= Taskon =

Taskon was a Norwegian IT enterprise which developed systems using object-oriented technology. The company also provided advisory and consultancy services, products, and training within the field of object-oriented systems' development. Formed in 1986 by Trygve Reenskaug, Taskon's expertise was in the area of analysis, design, and implementation of component-based systems.

As one of the UML Partners, Taskon helped with the standardization of the Unified Modeling Language (UML).

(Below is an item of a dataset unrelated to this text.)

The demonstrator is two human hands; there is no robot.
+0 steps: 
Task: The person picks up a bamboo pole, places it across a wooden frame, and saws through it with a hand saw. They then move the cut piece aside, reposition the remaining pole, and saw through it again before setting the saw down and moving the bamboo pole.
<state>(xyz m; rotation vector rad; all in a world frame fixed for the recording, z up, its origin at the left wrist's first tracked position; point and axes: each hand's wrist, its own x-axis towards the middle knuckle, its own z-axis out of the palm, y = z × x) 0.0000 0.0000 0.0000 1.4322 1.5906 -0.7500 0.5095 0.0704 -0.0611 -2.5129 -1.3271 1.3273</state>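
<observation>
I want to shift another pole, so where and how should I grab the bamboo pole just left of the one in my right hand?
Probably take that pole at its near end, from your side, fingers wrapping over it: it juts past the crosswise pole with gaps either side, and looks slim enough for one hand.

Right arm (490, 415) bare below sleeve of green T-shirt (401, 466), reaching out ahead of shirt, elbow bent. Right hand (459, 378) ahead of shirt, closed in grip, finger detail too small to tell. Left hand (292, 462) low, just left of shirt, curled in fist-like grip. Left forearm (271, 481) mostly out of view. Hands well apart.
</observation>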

The company's flagship product was OOram, a software package for the analysis and design of Object-Oriented systems, with support for the role-modeling concept. In addition to providing support for the modeling of complex systems in a highly productive way — encouraging systematic use of object patterns, the product conformed to the UML standard the company helped develop.

==Numerica-Taskon==
Numerica was another IT company founded in 1986 by four Norwegian Institute of Technology students, including Gunnar Nordseth and Tor Ivar Byrkjeland. The company's expertise included the development of Microsoft Windows software applications, as well as UML modeling. It was one of the few preferred partners of Rational Rose in Norway.

Numerica encountered Taskon during a project for Gjensidige NOR, a Norwegian bank. The companies discovered the complementary nature of their technologies, and shortly afterward, they formed Numerica-Taskon (1999). The following were among the clientele of the new entity:
- ABB Group
- Veritas
- Ericsson
- Gjensidige
- Norges Bank
- Norsk Hydro
- Securitas
- Tandberg Television
- Telenor
- Thomson Financial
- Toyota

In 2000, a Swedish company named OptoSof AB acquired Numerica-Taskon, WinHlp (1993), Mogul Media (1994) and Grape (1997). The result of this merger was Mogul.